Task goal = Go through the entries below and pick out every line with "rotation".

Records provided =
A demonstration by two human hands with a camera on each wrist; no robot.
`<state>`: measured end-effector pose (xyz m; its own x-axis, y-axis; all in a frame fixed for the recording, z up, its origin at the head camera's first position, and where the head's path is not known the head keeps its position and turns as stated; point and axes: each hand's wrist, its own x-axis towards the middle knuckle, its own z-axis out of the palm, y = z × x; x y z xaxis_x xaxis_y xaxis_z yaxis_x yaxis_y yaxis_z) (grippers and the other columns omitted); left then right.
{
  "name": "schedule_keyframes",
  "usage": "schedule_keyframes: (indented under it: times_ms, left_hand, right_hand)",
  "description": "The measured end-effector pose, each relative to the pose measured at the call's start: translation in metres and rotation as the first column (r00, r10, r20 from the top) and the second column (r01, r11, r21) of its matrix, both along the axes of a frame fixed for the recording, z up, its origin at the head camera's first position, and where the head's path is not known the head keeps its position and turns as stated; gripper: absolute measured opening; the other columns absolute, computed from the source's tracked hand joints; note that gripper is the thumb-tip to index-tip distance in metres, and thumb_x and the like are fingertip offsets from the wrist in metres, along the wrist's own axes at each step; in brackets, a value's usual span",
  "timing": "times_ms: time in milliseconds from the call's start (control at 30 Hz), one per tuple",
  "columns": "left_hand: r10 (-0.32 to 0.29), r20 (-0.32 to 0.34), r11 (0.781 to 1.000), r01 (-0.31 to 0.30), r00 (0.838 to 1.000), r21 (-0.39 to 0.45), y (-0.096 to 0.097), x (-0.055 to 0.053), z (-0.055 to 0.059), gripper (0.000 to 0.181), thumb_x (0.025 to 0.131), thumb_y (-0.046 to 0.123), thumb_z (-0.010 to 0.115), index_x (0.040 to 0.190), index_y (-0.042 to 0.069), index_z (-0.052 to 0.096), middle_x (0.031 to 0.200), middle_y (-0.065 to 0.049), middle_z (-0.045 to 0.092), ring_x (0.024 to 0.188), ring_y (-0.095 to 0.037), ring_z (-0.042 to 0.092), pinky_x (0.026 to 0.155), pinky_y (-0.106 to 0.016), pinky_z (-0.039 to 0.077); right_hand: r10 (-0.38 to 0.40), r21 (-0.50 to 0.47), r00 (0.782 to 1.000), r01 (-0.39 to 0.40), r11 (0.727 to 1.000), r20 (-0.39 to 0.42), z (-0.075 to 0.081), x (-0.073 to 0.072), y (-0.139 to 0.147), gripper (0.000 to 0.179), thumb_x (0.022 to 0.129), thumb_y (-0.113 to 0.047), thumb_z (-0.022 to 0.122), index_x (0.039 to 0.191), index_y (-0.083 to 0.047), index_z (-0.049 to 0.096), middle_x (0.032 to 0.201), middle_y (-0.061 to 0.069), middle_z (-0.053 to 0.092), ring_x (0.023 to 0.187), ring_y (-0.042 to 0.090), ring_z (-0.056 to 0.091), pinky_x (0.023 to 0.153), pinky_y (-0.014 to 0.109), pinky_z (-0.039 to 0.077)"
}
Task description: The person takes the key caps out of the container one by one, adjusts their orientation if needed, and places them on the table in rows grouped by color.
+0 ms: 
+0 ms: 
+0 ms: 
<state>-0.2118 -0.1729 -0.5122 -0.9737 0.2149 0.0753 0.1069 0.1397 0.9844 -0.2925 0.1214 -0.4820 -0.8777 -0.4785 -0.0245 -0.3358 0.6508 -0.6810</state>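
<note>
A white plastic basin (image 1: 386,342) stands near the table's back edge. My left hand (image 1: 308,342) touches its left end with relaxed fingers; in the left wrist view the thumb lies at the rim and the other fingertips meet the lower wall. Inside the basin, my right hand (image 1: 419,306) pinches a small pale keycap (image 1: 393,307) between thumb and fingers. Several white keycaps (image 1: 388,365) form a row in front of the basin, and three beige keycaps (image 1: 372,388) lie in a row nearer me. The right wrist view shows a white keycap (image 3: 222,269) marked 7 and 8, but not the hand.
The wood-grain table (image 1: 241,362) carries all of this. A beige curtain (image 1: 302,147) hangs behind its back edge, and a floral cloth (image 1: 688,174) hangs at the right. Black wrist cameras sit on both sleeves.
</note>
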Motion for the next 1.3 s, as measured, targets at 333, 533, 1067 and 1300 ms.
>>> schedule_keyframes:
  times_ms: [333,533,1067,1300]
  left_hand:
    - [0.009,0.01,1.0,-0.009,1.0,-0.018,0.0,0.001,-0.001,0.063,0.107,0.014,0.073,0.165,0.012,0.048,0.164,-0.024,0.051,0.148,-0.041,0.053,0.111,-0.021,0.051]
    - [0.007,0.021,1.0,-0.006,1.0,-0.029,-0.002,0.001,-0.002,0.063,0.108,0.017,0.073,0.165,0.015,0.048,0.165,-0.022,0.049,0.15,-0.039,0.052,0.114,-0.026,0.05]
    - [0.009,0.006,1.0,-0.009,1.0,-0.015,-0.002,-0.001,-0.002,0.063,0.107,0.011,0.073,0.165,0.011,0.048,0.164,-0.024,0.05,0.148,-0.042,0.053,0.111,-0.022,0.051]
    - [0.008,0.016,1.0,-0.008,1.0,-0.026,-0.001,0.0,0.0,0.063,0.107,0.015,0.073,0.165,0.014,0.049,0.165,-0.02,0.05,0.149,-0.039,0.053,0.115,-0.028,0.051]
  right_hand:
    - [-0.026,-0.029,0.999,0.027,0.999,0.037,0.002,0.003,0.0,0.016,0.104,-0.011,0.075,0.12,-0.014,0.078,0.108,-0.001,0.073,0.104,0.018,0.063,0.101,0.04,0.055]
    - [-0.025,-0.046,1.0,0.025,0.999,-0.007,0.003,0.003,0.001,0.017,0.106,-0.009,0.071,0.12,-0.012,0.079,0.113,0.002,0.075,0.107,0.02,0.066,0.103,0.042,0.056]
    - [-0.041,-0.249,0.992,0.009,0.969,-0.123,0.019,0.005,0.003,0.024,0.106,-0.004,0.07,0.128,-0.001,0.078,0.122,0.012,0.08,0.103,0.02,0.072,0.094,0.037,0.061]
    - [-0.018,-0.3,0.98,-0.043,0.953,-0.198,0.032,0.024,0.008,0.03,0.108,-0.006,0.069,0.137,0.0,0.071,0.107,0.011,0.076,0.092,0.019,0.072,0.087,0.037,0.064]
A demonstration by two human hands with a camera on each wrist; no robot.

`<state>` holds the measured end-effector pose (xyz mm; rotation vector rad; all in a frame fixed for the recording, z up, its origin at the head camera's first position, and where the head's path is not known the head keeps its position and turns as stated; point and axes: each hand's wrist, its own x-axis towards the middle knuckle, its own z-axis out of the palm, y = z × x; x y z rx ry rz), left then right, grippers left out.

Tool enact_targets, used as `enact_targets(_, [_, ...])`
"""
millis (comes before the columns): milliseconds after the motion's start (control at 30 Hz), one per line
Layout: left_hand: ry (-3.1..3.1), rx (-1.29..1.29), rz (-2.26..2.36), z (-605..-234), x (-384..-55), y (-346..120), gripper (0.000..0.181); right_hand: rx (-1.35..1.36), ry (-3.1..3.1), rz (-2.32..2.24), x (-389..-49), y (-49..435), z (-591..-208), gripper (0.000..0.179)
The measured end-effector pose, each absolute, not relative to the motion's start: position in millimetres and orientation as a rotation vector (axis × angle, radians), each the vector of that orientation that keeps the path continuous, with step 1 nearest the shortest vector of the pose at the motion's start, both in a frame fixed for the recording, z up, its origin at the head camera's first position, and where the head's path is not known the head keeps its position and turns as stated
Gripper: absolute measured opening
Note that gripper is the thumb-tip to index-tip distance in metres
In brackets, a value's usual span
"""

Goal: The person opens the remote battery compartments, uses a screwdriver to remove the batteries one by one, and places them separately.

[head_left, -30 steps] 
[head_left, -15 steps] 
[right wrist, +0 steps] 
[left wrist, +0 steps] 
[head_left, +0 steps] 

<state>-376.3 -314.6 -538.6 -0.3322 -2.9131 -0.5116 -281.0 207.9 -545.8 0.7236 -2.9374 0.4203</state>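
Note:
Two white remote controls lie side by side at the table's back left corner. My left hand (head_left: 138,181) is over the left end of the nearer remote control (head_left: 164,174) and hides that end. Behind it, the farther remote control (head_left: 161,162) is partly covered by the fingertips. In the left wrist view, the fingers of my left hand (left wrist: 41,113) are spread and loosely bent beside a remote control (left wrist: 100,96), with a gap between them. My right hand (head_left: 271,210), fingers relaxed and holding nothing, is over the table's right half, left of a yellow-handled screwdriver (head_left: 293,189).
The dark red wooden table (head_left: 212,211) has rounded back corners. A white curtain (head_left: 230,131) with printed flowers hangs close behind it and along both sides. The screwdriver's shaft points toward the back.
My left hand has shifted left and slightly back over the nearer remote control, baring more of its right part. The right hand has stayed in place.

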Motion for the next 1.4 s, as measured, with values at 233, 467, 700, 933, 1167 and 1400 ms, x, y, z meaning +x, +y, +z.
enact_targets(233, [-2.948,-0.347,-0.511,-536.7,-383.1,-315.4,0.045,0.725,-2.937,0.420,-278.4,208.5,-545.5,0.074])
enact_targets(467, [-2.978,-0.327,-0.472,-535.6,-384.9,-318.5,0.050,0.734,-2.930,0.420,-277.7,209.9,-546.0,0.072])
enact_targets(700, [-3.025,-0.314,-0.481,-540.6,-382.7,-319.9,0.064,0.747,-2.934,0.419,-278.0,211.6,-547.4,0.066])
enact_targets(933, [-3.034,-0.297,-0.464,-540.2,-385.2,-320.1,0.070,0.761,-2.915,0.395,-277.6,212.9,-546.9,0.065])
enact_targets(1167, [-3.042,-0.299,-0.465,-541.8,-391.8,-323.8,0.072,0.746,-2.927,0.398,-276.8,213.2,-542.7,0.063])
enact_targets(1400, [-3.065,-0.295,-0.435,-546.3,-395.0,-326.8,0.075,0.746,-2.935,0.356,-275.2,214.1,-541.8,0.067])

Written solution =
  "description": "The measured end-effector pose, each relative to the pose measured at the call's start: translation in metres and rotation as the first column (r00, r10, r20 from the top) and the second column (r01, r11, r21) of its matrix, both along the axes of a frame fixed for the recording, z up, its origin at the head camera's first position, and where the head's path is not known the head keeps its position and turns as stated; gripper: absolute measured opening; the other columns absolute, computed from the source's tracked hand joints; note that gripper is the thumb-tip to index-tip distance in metres, and thumb_x and the like are fingertip offsets from the wrist in metres, along the wrist's own axes at each step; in brackets, a value's usual span",
`<state>` holds the measured end-effector pose (xyz mm; rotation vector rad; all in a frame fixed for the recording, z up, its origin at the head camera's first position, and where the head's path is not known the head keeps its position and turns as stated; point and axes: each hand's wrist, its own x-axis towards the middle knuckle, its own z-axis out of the palm, y = z × x; x y z rx ry rz), left then right, grippers left out.
The measured end-effector pose, each absolute, not relative to the motion's start: position in millimetres and orientation as a rotation vector (axis × angle, radians), each the vector of that orientation that keeps the path continuous, with step 1 nearest the shortest vector of the pose at the motion's start, both in a frame fixed for the recording, z up, its origin at the head camera's first position, and where the head's path is not known the head keeps its position and turns as stated

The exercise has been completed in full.